Republican Senator Specter, chairman of the Judiciary Committee, feels that Bush and Cheney should "explain" the CIA lead. The House Intelligence Committee issued a report in March expressing concern that leaking intelligence information "cost untold million of dollars in list intelligence collection capabilities...literally puts lives in jeopardy, and makes the work [of intelligence] more difficult."
We learned in May that Cheney wrote detailed notations on the original Wilson article from July 2003. The Vice-President wrote, "Have they done this sort of thing before/ Send an Amb. to assess a question? Do we normally send people out pro bono to work for us? Or did his wife send him on a junket." Obviously, Cheney already knew that Wilson's wife worked for the CIA.

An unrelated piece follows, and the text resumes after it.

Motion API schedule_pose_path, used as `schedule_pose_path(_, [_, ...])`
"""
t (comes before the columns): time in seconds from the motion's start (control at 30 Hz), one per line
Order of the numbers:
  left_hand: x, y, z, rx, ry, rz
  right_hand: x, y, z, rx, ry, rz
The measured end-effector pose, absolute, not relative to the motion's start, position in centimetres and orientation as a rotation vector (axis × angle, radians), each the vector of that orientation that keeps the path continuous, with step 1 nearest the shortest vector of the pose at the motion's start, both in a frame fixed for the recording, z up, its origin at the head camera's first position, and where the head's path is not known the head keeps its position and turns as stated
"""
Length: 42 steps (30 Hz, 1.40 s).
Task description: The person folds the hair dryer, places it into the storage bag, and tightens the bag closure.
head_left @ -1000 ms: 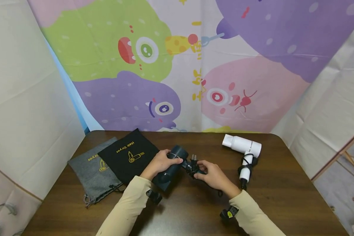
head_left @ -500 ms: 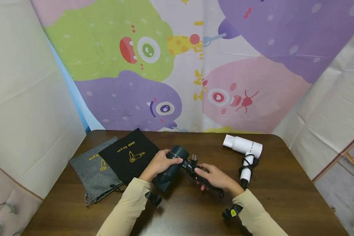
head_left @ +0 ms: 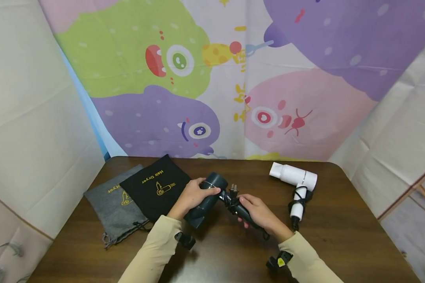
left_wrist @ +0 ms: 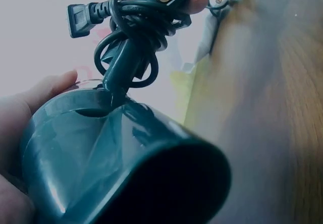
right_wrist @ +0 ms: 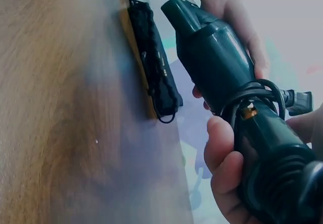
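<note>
Both hands hold a dark green hair dryer [head_left: 206, 207] above the table, its handle angled down to the right. My left hand [head_left: 192, 196] grips the barrel, thumb across its top. The right hand [head_left: 260, 212] is curled round the handle [right_wrist: 270, 138], fingertips showing beneath it. A black cord [left_wrist: 139, 27] is wound round the handle near the barrel, and its two-pin plug [head_left: 233, 189] sticks up. In the left wrist view the wide nozzle opening [left_wrist: 171, 188] faces the camera.
At right on the dark wood table [head_left: 226, 255] lies a white hair dryer [head_left: 294, 177] with its cord wrapped. Left are a black drawstring bag [head_left: 156, 188] marked "Hair Dryer" and a grey bag [head_left: 115, 204] partly under it. A cartoon-print curtain [head_left: 226, 78] hangs behind.
My right hand has shifted its hold on the handle, from fingers near the cord to a wrap with fingertips below. The left hand keeps its grip, and the dryer stays nearly in place.
</note>
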<state>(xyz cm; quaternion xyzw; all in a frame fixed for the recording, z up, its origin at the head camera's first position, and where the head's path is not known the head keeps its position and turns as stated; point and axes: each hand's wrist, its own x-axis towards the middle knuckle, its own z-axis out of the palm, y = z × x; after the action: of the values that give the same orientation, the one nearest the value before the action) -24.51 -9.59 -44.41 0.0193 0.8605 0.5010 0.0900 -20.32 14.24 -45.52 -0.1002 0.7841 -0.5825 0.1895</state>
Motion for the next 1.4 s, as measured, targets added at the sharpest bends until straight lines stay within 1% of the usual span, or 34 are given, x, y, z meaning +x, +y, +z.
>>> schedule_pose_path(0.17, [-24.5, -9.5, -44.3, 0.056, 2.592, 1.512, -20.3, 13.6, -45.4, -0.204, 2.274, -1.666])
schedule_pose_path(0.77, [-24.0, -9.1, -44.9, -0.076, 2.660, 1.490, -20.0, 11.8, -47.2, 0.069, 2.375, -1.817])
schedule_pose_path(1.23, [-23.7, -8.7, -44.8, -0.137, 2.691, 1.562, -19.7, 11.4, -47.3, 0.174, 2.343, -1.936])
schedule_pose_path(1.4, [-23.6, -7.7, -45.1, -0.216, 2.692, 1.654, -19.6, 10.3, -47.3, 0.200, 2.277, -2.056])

Maureen Dowd concluded her April 8 column thusly: "If W. wants the information out, it's good for the county to make it public. If W. doesn't want the information out, it's bad the for the county to make it public. L'etat, c'est moi. That's how we go mired in the Iraq war in the first place. The administration ruthlessly held back classified information that contradicted its bogus case for war, and leaked classified information that supported it. L'etat, c'est mess."
Despite the President's attempt to spin the latest leak news and to confuse the NIE with Plame (she is not mentioned in the NIE), 63% of Americans believe the President did something illegal or unethical.
Rove's job changed in mid-April, 2006. His role shrunk and he went back to the Grand Jury for a fifth time. Rove continued as deputy chief of staff and senior adviser but will have less daily control and work more on the November campaign.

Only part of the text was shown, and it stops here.